Infrared Image Conversion from Grayscale to Temperature Using Linear Regression

Cătălina NEGHINĂ; Annamaria SÂRBU; Mihai NEGHINĂ

doi:10.2478/bsaft-2025-0023

Full Article

1.

Introduction

Thermal cameras detect infrared radiation and convert the collected data into visual images. Professional cameras collect radiometric data for each pixel recorded by the sensor and this data can be accessed by the user. But there are also many types of thermal cameras that can’t deliver the temperature data and can display only a legend about the correspondence between the gray levels and the extreme temperatures of the image. The proposed method performs this conversion from grayscale values to temperature data with high accuracy, using the recordings from a FLIR A700 infrared (IR) camera. This camera returns grayscale images with legend for temperature but also a file with the temperatures recorded by the sensors; the data from this file will be used as a reference to calculate the conversion error.

2.

Literature Review

Infrared thermography has been used increasingly often in industrial and military applications as shown in the reviews of Osornio-Rios, Antonino-Daviu and Romero-Troncoso (2019), Venegas, Ivorra, Ortega and Sáez de Ocáriz (2022), or the analysis of dosimetry measurements by Neghină, Cotoi, Voina and Miclăuş (2022). Because the technical characteristics of thermal cameras change and improve constantly, the necessity of accurate conversions from grayscale levels to temperatures remains an active research topic, independent of geometric camera calibration, as discussed in ElSheikh, Abu-Nabah, Hamdan and Tian (2023), self-radiance control as in Dong, Huang, Yan and Jiang (2013) or the study of external effects related to the environment, as discussed by Vendt et al. (2011) or the thermal emissivity of various materials, as in Li, Tian and Ahmed (2023). In situations where the camera only outputs an image (with the corresponding temperature scale embedded rather than included separately), or the file containing the temperature values is lost or corrupted, the conversion can only be achieved through image processing techniques.
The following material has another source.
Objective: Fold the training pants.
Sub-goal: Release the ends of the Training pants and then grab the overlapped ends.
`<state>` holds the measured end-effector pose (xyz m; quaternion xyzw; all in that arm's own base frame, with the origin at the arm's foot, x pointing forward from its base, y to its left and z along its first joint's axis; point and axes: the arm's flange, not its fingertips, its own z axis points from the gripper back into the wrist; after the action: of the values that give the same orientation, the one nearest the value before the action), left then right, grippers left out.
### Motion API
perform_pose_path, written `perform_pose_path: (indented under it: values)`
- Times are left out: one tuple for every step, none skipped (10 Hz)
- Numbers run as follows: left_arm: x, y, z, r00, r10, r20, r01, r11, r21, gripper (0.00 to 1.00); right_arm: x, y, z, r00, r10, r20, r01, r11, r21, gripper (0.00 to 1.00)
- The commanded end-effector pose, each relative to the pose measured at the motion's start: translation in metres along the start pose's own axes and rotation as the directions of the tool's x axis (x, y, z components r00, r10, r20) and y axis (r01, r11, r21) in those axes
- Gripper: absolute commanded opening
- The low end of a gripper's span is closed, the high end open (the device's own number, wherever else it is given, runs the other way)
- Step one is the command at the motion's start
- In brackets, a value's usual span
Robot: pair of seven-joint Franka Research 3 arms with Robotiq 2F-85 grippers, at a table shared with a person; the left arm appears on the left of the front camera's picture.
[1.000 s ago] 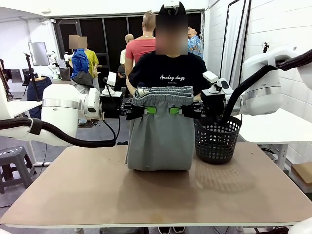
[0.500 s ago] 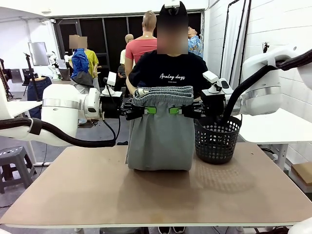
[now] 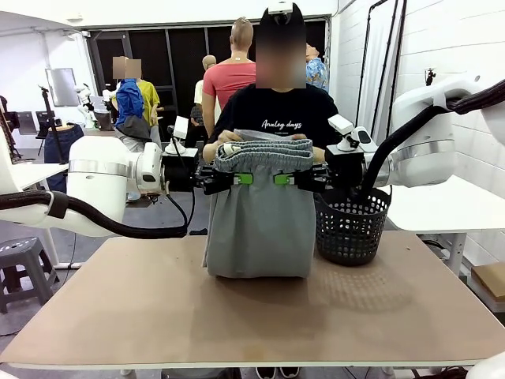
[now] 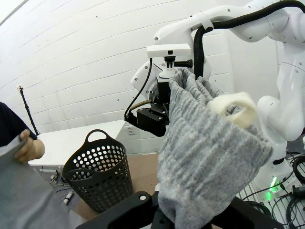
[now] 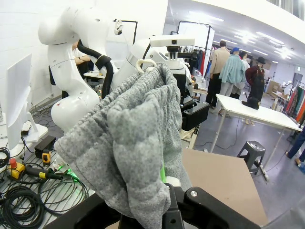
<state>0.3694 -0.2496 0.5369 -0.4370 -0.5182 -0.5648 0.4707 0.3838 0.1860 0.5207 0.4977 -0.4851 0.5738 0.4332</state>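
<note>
Since a second ago both arms have held position. The only change is on the far side, where the person's hand (image 3: 230,137) has lifted a rear layer of cloth above the waistband.

The training pants (image 3: 256,229) hang between the arms in front of the person. The left pincer (image 3: 241,179) and right pincer (image 3: 282,179) are each clamped on bunched cloth just under the waistband, green pads pressed into the fabric. The bottom edge rests on the desk (image 3: 237,316), just beside the black mesh basket (image 3: 351,229).

Risks, in my judgement:
- The jersey is soft and gathered in thick wads, so uneven travel of the arms, or a pull from the person, could drag it out of one grip.
- A sideways swing toward the robot's right could knock the basket.
- The bottom edge may crumple as the garment is lowered.

Orientation: waistband uppermost and running side to side, long axis vertical, broad face toward the robot.
</note>
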Motion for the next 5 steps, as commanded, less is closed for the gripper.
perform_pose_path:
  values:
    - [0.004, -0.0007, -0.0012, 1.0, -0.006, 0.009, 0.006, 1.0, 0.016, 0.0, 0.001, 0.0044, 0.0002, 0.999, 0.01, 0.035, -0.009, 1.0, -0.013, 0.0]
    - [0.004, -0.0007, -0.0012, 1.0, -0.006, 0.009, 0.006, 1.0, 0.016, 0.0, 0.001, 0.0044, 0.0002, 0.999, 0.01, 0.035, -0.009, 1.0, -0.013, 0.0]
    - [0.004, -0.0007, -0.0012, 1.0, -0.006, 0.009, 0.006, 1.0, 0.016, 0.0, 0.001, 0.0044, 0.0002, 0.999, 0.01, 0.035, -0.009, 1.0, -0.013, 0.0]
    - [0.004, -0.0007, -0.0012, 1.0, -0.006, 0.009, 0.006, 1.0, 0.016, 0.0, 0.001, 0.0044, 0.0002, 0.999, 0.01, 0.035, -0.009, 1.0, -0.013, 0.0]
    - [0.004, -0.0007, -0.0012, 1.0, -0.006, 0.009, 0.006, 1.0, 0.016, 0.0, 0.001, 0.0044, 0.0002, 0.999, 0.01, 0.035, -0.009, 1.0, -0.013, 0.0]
Regression models are the most straightforward technique of converting temperature directly from grayscale intensity values. Chen and Kuo (2015) studied the conversion under the assumption that the image acquisition process may have been corrupted and the grayscale levels may have been affected by (white) noise, thus considering a second degree polynomial curve fitting. However, even in the absence of image noise, there is still the problem of correctly identifying the temperature range of the grayscale levels from potentially unreliable labels and then scaling the temperatures accordingly.

3.

Material and Methods

Infrared thermal images were extracted from a video recorded with a FLIR infrared camera, with a framerate of 1Hz and a resolution of 480 x 640 px, for a duration of approximately 20 minutes (more exactly, 1158 frames). Each IR image has a legend as in Figure no. 1, which contains 2 boxes with the minimum and the maximum temperature from the image and 13 intermediate points indicating levels of gray between black and white. Using the FLIR Research Studio Software, the thermal images of the frames were converted to absolute temperature values and exported as *. csv files. The information from the csv file will be used as reference.

In order to transform each grayscale image into a map of temperatures, it is necessary to determine the minimum and the maximum temperature from each frame. This operation was performed by two methods: a) Method 1: extracting the extreme temperatures directly from the legend of each frame; b) Method 2: extracting all the 13 intermediate points from the legend of each frame, determine the regression line and estimating the minimum and maximum values of the temperature. Knowing the extreme temperatures for each frame, a linear conversion between the intensity of the pixel and the temperature value was realized as in chapter 3.2.

3.1.

Method 1 – Detection Maximum and Minimum Temperatures in Each Frame Using Top and Bottom Boxes from the Legend

From each frame, the extreme temperatures of the legend were extracted using the Tesseract OCR engine described in Smith R. (2007) to perform automatic text detection and recognition. Because the legend of the infrared image (the temperature scale) is always at the same coordinates, predefined areas of 20 x 50 px were used to search for the minimum and maximum values in order to increase the accuracy and speed of the OCR algorithm. The accuracy of automatic reading from the legend of minimum and maximum temperature using OCR was 100%.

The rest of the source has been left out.